Las conversaciones entre México y Estados Unidos para la revisión del Tratado entre México, Estados Unidos y Canadá (T-MEC) han comenzado de manera formal, generando expectativas en ambos países sobre el futuro de su relación comercial. En este encuentro, México presenta avances considerables en muchos de los temas abordados, aunque persisten algunos aspectos problemáticos que se anticipan como los más difíciles de resolver.
El embajador estadounidense, Jamieson Greer, representante comercial de la Casa Blanca, llegó al país y fue recibido por la presidenta mexicana, Claudia Sheinbaum. Este encuentro inicial se complementó con una reunión en el Club de Banqueros, donde también participaron diversos empresarios de renombre que representan sectores clave de la economía mexicana.
Entre los asistentes se encontraban figuras destacadas como José Medina Mora, presidente del Consejo Coordinador Empresarial, y Carlos Slim Domit, presidente de Telmex, así como líderes de la industria automotriz y del acero en México. Estas reuniones son cruciales, ya que abordan temas específicos de las industrias involucradas, como la reducción de importaciones de productos provenientes de países asiáticos, especialmente de China y Vietnam, y el progreso en la discusión sobre minerales críticos.
México, por su parte, está presionando para la eliminación de aranceles unilaterales impuestos por Estados Unidos en sectores como el automotriz, el acero, el aluminio y el agropecuario. Aunque el clima de las negociaciones es favorable, también se enfrentan a desafíos derivados de problemas internos en México, que incluyen la creciente inseguridad, la incertidumbre jurídica para las inversiones extranjeras y varios aspectos del sistema judicial.
Los asistentes a las reuniones están conscientes de que ciertos temas son delicados y difíciles de abordar, especialmente aquellos que el gobierno mexicano ha minimizado o no reconocido adecuadamente. Esto podría dificultar el avance hacia un acuerdo beneficioso para ambas naciones y, a la larga, para Canadá.

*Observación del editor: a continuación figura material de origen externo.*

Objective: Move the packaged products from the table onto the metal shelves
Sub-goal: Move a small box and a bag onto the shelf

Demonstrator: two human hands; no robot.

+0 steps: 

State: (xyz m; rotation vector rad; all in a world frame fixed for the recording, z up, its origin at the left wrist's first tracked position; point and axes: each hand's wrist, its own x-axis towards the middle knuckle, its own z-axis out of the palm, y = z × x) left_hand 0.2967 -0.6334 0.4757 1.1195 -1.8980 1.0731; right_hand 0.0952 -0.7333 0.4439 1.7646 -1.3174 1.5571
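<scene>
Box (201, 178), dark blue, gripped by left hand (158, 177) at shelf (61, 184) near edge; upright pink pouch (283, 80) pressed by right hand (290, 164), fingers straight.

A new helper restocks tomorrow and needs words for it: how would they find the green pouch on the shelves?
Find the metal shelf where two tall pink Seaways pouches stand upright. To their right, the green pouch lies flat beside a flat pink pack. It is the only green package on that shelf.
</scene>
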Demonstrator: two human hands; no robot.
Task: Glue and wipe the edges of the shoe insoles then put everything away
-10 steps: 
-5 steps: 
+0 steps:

Además de las conversaciones sobre el T-MEC, la Comisión Reguladora de Telecomunicaciones (CRT) ha emitido un aviso resolutivo sobre el registro de líneas telefónicas móviles, indicando que no habrá prórrogas. Con cerca de 30 millones de líneas registradas de las 161 millones que hay en el país, se avecina una situación crítica para alrededor de 130 millones de usuarios que podrían perder acceso si la regulación se aplica sin excepciones.
En otro ámbito, el Procurador Federal del Consumidor ha alertado sobre el incumplimiento del precio del diesel en el 34.5% de las gasolineras, lo que ha llevado a la Jefa del Ejecutivo a anunciar que el Servicio de Administración Tributaria (SAT) realizará revisiones. Esto añade una capa de presión a un sector que ya enfrenta desafíos en su operación diaria.
Mientras se desarrollan estos acontecimientos, las conversaciones del T-MEC y las decisiones regulatorias son vitales para el futuro inmediato de México y sus relaciones comerciales con Estados Unidos y Canadá, marcando un momento crucial que podría definir las condiciones económicas regionales para los próximos años.